Metode Ekonomi Mikro

Kajian mikroekonomi secara historis telah dilakukan menurut teori keseimbangan umum yang dikembangkan oleh Léon Walras dalam Elements of Pure Economics (1874) dan teori keseimbangan parsial, yang dikenalkan oleh Alfred Marshall dalam Principles of Economics (1890) .[1]

Metode Marshallian dan Walrasian berada di bawah payung mikroekonomi neoklasik yang lebih besar.

Ilmu ekonomi neoklasik berfokus pada bagaimana konsumen dan produsen menentukan pilihan yang rasional untuk kesejahteraan ekonomi yang maksimal, tunduk pada batasan seberapa banyak pendapatan dan sumber daya yang mereka miliki.

Para ekonom neoklasik membuat asumsi yang disederhanakan tentang pasar, ​​seperti pengetahuan yang sempurna, jumlah pembeli dan penjual yang tak terbatas, barang yang homogen, atau hubungan variabel statis untuk membangun model matematika dari perilaku ekonomi.

Metode ini mencoba untuk merepresentasikan perilaku manusia dalam bahasa matematika fungsional, yang memungkinkan para ekonom untuk mengembangkan model pasar individu yang dapat diuji secara matematis.

Neoklasik percaya bahwa dalam membangun hipotesis yang dapat diukur tentang sebuah peristiwa ekonomi, lalu menggunakan bukti empiris untuk melihat hipotesis mana yang paling berhasil.

Dengan cara ini, mereka mengikuti cabang filsafat “positivisme logis” atau “empirisme logis“. Mikroekonomi menerapkan berbagai metode penelitian, tergantung pada pertanyaan yang dipelajari dan perilaku yang terlibat.

Ruang Lingkup Ekonomi Mikro

Lingkungan ekonomi adalah produsen dan konsumen.
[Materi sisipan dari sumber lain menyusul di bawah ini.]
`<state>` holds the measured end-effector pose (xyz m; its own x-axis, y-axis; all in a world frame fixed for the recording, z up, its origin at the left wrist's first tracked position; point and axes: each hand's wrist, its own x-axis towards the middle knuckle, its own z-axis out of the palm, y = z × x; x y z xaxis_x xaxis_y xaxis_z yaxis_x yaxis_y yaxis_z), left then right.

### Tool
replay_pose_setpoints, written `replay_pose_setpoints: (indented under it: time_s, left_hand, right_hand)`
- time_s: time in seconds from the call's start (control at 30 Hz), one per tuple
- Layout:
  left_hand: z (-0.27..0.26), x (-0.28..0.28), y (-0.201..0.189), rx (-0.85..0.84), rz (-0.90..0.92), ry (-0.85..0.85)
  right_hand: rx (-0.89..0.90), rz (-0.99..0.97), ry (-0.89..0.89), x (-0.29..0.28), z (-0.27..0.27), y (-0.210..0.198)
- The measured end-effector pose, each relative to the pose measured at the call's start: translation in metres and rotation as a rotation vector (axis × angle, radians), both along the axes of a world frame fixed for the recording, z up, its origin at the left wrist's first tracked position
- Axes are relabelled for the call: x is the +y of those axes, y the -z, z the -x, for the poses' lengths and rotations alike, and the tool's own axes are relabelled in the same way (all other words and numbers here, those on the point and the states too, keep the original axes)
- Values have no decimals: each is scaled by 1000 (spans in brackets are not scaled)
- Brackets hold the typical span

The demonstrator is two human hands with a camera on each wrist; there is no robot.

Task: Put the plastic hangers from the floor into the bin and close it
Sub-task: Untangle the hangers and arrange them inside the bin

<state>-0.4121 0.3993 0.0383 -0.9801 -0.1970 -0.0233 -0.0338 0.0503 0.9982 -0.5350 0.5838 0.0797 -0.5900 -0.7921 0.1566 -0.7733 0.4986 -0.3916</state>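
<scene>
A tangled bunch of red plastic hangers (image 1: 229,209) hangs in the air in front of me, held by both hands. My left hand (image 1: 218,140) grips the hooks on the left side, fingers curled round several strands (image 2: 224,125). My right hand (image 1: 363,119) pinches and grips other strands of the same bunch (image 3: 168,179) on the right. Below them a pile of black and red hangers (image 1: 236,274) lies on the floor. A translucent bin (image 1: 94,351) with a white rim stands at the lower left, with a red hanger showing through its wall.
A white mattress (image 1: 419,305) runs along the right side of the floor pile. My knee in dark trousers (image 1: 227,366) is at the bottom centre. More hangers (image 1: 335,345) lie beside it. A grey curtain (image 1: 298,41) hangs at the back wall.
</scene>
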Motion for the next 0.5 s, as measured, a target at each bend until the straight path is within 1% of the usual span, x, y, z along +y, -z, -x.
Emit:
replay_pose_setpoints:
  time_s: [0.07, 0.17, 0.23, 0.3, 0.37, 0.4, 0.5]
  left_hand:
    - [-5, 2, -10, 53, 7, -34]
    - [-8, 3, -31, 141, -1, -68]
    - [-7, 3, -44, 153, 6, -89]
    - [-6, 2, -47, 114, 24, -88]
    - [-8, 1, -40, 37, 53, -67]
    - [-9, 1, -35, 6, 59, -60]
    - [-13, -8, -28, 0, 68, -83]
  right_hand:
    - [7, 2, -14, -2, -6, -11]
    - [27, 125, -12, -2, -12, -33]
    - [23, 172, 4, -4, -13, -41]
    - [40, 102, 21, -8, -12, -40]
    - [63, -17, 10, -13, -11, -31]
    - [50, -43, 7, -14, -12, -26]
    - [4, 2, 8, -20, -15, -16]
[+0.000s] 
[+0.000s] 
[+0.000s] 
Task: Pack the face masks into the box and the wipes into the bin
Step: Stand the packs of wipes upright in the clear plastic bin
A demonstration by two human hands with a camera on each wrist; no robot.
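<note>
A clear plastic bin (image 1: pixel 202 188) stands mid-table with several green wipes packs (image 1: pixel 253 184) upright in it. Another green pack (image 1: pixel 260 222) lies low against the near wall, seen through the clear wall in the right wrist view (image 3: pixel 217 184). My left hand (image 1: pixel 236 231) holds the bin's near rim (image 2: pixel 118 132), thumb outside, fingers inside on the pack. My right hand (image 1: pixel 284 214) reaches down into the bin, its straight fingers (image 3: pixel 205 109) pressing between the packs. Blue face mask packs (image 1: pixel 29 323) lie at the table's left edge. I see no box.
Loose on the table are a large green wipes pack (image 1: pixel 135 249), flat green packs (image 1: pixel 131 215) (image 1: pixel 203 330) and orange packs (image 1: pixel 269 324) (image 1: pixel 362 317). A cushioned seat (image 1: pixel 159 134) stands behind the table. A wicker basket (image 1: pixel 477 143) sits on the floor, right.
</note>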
Dalam dunia ekonomi, konsumen dan produsen adalah individu-individu dalam setiap rumah tangga, organisasi, masyarakat, dan perusahaan.
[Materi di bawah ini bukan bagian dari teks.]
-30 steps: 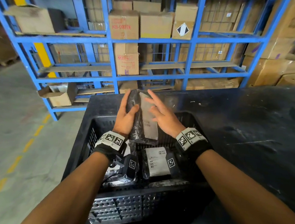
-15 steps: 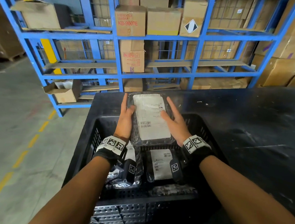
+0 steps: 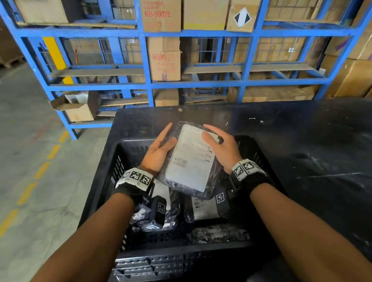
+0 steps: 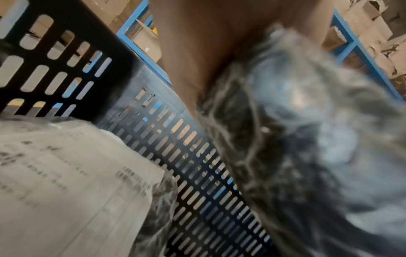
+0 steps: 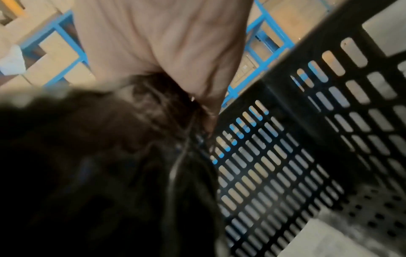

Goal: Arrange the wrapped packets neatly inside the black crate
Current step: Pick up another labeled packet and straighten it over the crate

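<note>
Both hands, left hand [image 3: 157, 153] and right hand [image 3: 222, 149], grip a wrapped packet [image 3: 190, 161] above the black crate [image 3: 111, 175]; its white label's print is unreadable. A shelf carton [image 3: 160, 11] reads "KB-9007E".

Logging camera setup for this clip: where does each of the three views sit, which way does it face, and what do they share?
Head: worn on the head, facing forward and down at the packet above the black crate; both forearms, left hand and right hand show.
Left wrist: low inside the crate, looking along the palm; a packet on the crate floor.
Right wrist: likewise, from the opposite side; palm and slotted wall.
Shared: both wrist views show the held packet's blurred dark wrap and the crate wall.
</note>
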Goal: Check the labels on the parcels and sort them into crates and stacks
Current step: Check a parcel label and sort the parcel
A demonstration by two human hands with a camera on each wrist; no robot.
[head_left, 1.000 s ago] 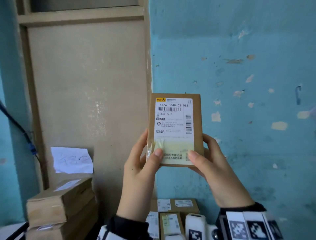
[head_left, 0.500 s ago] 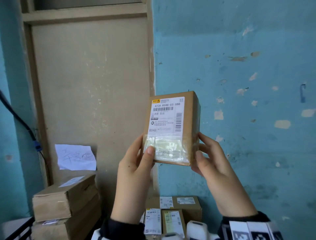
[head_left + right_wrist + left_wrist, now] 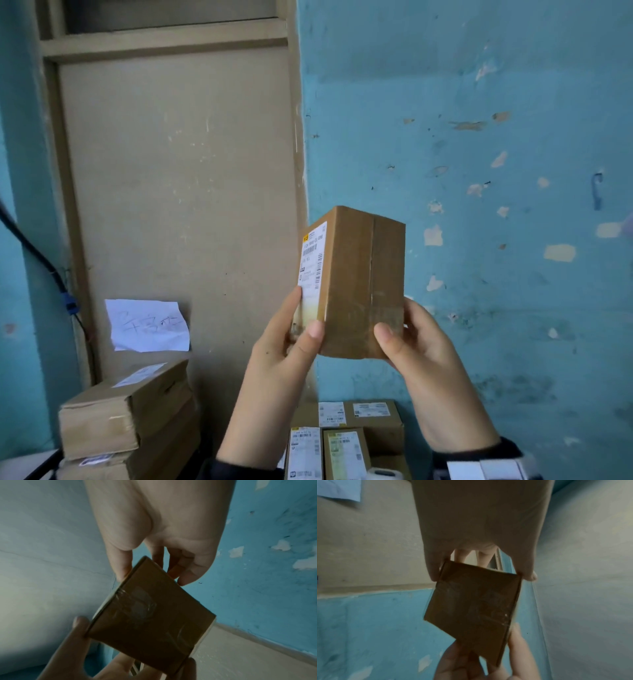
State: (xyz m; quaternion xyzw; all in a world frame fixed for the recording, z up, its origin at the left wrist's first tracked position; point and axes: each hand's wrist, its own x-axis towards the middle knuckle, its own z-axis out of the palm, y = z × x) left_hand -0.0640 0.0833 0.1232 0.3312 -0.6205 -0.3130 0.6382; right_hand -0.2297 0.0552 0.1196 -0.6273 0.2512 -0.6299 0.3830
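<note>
— Hands, status? Left hand [image 3: 284,346] and right hand [image 3: 416,346]: each grips a lower corner of the parcel [image 3: 359,284], thumbs in front, fingers behind.

— Parcel, position? Raised upright between both hands before the blue wall [image 3: 496,137]; long axis vertical; neither hand nearer.

— Label [image 3: 312,262]? On the left-turned face, edge-on to view.

— Change against earlier frames? Label then faced the camera squarely; parcel since rotated, taped side now forward.
</note>
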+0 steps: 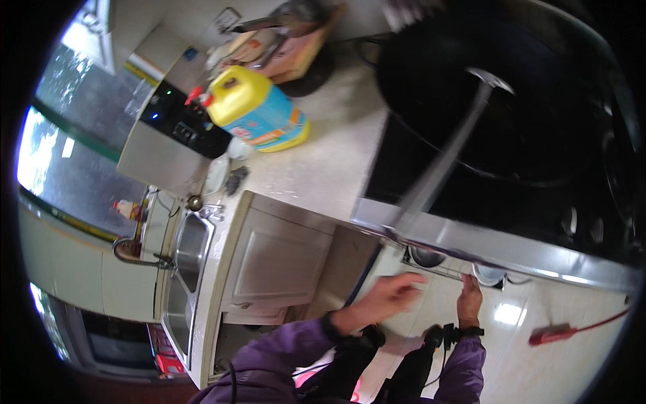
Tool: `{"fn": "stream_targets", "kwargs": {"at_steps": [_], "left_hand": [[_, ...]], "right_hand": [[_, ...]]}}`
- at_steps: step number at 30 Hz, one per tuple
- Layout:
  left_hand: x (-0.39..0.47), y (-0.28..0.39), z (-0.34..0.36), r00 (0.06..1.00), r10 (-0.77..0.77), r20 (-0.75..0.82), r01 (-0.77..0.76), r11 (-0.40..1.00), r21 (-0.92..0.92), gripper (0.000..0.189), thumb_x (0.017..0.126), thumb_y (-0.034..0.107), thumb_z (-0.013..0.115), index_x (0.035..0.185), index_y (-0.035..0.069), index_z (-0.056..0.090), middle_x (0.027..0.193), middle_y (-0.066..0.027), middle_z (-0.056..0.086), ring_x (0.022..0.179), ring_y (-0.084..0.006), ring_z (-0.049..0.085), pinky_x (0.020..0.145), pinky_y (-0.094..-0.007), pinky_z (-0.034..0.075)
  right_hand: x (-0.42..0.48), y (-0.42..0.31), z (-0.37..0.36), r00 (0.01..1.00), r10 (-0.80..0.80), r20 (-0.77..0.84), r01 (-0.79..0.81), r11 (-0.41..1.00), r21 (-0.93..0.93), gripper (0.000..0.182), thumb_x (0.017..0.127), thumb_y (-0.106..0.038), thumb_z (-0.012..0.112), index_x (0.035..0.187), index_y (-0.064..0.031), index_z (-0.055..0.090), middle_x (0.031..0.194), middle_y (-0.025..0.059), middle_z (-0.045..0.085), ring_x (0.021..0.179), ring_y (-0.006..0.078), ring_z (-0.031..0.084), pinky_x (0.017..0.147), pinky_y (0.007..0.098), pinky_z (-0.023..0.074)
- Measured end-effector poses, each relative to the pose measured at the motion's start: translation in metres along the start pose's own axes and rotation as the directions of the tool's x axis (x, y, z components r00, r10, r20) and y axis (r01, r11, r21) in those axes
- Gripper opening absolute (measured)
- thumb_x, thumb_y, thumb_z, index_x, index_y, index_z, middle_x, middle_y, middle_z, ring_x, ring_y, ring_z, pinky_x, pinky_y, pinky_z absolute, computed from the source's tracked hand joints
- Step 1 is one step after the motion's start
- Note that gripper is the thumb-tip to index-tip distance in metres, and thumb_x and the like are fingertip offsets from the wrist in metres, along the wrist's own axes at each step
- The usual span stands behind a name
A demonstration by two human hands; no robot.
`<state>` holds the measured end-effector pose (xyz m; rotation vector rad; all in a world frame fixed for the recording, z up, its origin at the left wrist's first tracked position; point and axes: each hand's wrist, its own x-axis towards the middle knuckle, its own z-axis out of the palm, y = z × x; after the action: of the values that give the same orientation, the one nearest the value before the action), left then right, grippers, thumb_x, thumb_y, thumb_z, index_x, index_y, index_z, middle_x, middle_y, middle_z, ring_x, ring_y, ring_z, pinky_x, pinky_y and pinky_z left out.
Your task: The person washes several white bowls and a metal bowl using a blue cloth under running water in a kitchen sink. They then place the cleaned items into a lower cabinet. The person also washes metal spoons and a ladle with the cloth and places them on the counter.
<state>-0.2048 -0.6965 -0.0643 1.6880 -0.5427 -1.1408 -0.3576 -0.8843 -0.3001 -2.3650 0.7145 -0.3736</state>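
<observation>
My left hand (402,295) is blurred and holds nothing I can see, its fingers partly spread below the front edge of the stove. To its right, my right hand (469,302) has its fingertips at the front edge of a wire rack (444,271) under the cooktop; whether they grip it is unclear. A dark round bowl or pan (426,256) and a pale bowl (488,274) show in the rack, partly hidden by the stove front. Above sits a large black wok (525,126) on the black cooktop (404,166). A long-handled metal wok utensil (456,136) rests in it, its handle reaching over the steel edge.
A yellow jug (257,111) with a blue label stands on the counter (323,166), near cutting boards (310,48) and a black-fronted appliance (184,121). Left are a double steel sink (194,252) and white cabinet door (280,257). A red-headed brush or mop (552,335) lies on the floor.
</observation>
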Motion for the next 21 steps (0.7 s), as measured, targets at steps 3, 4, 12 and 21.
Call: {"fn": "stream_targets", "kwargs": {"at_steps": [3,4,12,21], "left_hand": [[-0.067,0.020,-0.123,0.810,0.052,-0.584,-0.202,0.960,-0.193,0.027,0.092,0.025,0.052,0.108,0.004,0.055,0.073,-0.0058,0.059,0.056,-0.0134,0.059,0.050,-0.0245,0.048],[-0.083,0.027,-0.177,0.711,0.061,-0.701,-0.100,0.995,-0.015,0.024,0.092,0.020,0.050,0.108,0.002,0.053,0.077,-0.0060,0.058,0.058,-0.0145,0.057,0.051,-0.0258,0.048],[-0.060,0.033,-0.449,0.317,-0.274,-0.908,-0.218,0.911,-0.351,0.042,0.087,0.033,0.059,0.097,-0.006,0.050,0.075,-0.0155,0.057,0.059,-0.0280,0.064,0.046,-0.0349,0.053],[-0.047,-0.009,-0.508,0.529,-0.048,-0.847,-0.408,0.861,-0.304,0.033,0.083,0.015,0.045,0.103,-0.011,0.047,0.085,-0.0174,0.056,0.072,-0.0283,0.064,0.062,-0.0350,0.055]], "right_hand": [[0.005,-0.013,-0.001,1.000,-0.014,0.021,0.014,1.000,-0.019,0.033,0.077,0.007,0.047,0.105,-0.0057,0.059,0.102,0.0131,0.060,0.092,0.0332,0.060,0.076,0.0391,0.0500],[0.006,-0.013,0.000,0.999,-0.024,0.034,0.025,0.999,-0.038,0.032,0.077,0.007,0.047,0.104,-0.0056,0.058,0.102,0.0133,0.059,0.091,0.0338,0.060,0.076,0.0397,0.0498],[0.011,-0.006,0.007,0.994,-0.044,0.099,0.063,0.980,-0.191,0.023,0.078,0.006,0.046,0.098,-0.0026,0.056,0.100,0.0182,0.057,0.091,0.0375,0.057,0.076,0.0430,0.0469],[0.015,0.005,0.029,0.999,-0.044,0.024,0.049,0.964,-0.260,0.013,0.078,0.003,0.046,0.086,-0.0005,0.057,0.087,0.0204,0.059,0.082,0.0387,0.057,0.071,0.0435,0.0461]]}}
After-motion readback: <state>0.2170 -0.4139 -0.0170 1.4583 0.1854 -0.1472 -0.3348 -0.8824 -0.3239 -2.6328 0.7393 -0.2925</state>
Ruang lingkup ekonomi mikro meliputi:

Interaksi di pasar barang

Pasar sebagai pertemuan antara penawaran dan permintaan. Pasar juga merupakan tempat dimana penjual dan pembeli dapat bertemu untuk dapat melakukan transaksi jual beli.

Perilaku pembeli dan penjual

Baik pembeli maupun penjual rasional. Dimana penjual menginginkan keuntungan yang optimal. Sedangkan pembeli menginginkan kepuasan yang optimal.
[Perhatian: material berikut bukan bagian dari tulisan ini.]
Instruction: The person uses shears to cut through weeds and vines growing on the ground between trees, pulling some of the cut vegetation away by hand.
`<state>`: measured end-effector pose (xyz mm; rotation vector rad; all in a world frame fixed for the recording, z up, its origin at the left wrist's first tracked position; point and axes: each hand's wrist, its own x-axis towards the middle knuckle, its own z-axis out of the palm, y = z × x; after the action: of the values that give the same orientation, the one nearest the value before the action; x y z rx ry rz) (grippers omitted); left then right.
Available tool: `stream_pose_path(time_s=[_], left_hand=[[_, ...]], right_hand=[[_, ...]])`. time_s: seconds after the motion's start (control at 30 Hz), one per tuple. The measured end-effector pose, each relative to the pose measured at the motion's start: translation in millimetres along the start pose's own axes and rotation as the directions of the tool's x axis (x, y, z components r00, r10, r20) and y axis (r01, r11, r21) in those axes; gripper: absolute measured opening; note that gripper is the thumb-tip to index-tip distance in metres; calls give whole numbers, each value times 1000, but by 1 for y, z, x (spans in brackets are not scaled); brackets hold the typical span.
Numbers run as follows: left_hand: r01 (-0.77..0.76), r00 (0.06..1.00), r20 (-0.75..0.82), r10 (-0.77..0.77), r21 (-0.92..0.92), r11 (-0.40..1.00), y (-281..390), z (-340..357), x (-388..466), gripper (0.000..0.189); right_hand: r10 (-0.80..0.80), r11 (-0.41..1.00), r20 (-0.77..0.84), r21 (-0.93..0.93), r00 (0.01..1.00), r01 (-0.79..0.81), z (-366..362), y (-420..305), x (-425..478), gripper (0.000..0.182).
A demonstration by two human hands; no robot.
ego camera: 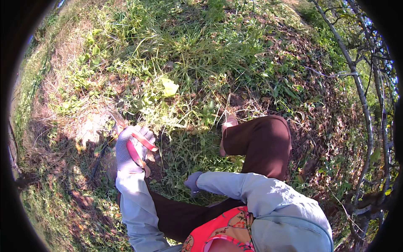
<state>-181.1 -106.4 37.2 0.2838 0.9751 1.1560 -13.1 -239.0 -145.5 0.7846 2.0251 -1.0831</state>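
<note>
My left hand [127, 151], in a pale dotted glove, is closed around the red handles of pruning shears [136, 152]. The metal end of the shears points up and to the left, towards a bright sunlit patch of ground. Lower and to the right, my right hand [192, 183], in a grey glove, hangs close over the grass in front of my body. Its fingers are partly hidden, and whether it grips anything does not show.
My bent knee in brown trousers [267, 141] and a foot [229, 123] are at the right. A yellow-green leaf [169, 87] lies among grass and weeds ahead. Thin tree trunks [362, 91] with branches stand at the far right.
</note>
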Motion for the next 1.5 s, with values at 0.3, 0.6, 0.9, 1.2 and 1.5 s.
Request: stream_pose_path(time_s=[0.3, 0.6, 0.9, 1.2, 1.5], left_hand=[[114, 984, 120, -134, 160, 981, -26, 18, 19, 22], [-189, 976, 171, 133, 372, 909, -54, 52, 14, 35], [-70, 951, 306, -44, 351, 934, -89, 43, 10, 41], [-178, 942, 332, -52, 624, 761, -85, 35, 1, 39], [-370, 929, 229, 291, 616, 695, -36, 31, 29, 32]], right_hand=[[144, 893, -638, 413, 756, 178, -118, 13, -121, 26], [278, 356, -919, 368, 279, 859, -124, 47, -137, 74], [109, 169, -883, 469, 456, 867, -128, 32, -141, 99], [115, 16, -828, 554, 549, 832, -108, 22, -123, 78], [622, 68, -638, 622, 454, 780, -80, 53, -123, 69]])
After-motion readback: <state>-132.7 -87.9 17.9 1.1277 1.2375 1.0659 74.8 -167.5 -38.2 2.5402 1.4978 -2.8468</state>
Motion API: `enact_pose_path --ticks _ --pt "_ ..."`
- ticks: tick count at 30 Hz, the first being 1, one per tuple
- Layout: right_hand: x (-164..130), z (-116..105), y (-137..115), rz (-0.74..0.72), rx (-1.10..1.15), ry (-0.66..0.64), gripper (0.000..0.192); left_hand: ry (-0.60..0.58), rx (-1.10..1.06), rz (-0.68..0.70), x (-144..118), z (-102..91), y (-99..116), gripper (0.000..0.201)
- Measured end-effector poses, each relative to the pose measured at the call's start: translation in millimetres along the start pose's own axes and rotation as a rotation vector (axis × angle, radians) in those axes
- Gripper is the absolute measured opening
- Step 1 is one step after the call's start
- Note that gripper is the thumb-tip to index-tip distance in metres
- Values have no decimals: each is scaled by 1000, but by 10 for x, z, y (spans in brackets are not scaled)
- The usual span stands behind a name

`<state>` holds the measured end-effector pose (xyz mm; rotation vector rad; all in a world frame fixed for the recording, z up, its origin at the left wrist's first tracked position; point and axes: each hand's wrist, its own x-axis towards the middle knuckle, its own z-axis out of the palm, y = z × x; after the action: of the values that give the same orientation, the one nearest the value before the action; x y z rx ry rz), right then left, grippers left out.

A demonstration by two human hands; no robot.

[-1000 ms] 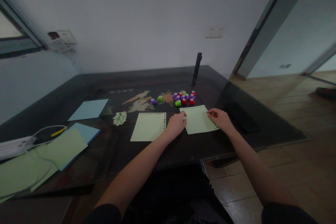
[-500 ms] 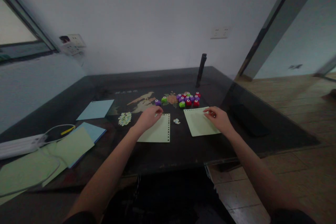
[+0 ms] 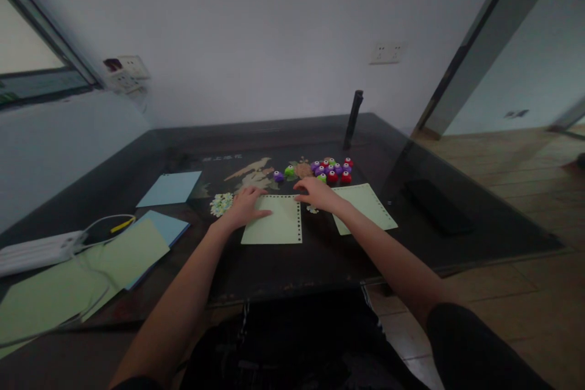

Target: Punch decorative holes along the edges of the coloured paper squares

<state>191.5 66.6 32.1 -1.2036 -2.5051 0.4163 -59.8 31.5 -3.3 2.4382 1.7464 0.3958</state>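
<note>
Paper sheet (image 3: 274,226) flat on counter (image 3: 320,256), under both: left hand (image 3: 244,206) spread at left corner, right hand (image 3: 317,193) released at top edge.

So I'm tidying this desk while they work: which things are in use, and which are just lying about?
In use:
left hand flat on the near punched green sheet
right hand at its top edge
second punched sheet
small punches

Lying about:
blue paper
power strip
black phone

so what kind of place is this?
Likely a room in a home or small office used for paper craft: dark glass-topped table, wall sockets, wood floor, small coloured punches, punched green sheet.
</note>
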Motion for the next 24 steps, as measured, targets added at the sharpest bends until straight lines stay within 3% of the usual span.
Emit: enact_pose_path --ticks 4,8,15,20,24 --pt "76 240 58 -12 -171 14 42 23 28 -49 -38 -9 49 57" --pt "100 347 142 -23 -185 36 43 20 29 -96 -66 -36 113 58" --pt "100 379 160 -29 -100 82 35 43 2 -68 -55 -8 96 54" --pt "82 362 128 -13 -80 72 39 75 -29 -65 -29 4 90 58" --pt "81 360 126 -5 -71 75 40 104 -81 -33 -13 -5 85 50"
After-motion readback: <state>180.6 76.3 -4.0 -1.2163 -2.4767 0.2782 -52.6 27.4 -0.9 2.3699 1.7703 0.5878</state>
Interaksi di pasar untuk faktor produksi

Dari sudut pandang penjual, barang sangat dibutuhkan oleh manusia dan membutuhkan faktor produksi dengan cara membelinya. Sedangkan dari sisi pembeli memiliki faktor produksi dan membutuhkan uang untuk memenuhi kebutuhannya.

Dari hubungan tersebut terlihat bahwa konsumen dan produsen memiliki hubungan yang saling membutuhkan atau terdapat timbal balik.

Kesimpulan

Dari pembahasan tentang pengertian eknomomi mikro di atas, maka dapat disimpulkan bahwa:

  • Mikroekonomi mempelajari keputusan individu dan perusahaan untuk mengalokasikan sumber daya produksi, pertukaran, dan konsumsi.
  • Mikroekonomi berurusan dengan harga dan produksi di pasar tunggal dan interaksi antara pasar yang berbeda tetapi meninggalkan studi agregat ekonomi-luas ke makroekonomi.
  • Ahli ekonomi mikro merumuskan berbagai jenis model berdasarkan logika dan perilaku manusia yang diamati dan menguji model terhadap pengamatan dunia nyata.

Itulah pembahasan lengkap tentang pengertian ekonomi mikro: beserta, kegunaan, metode, konsep Dasar, dan ruang linkup mikro ekonomi. Semoga bermanfaat.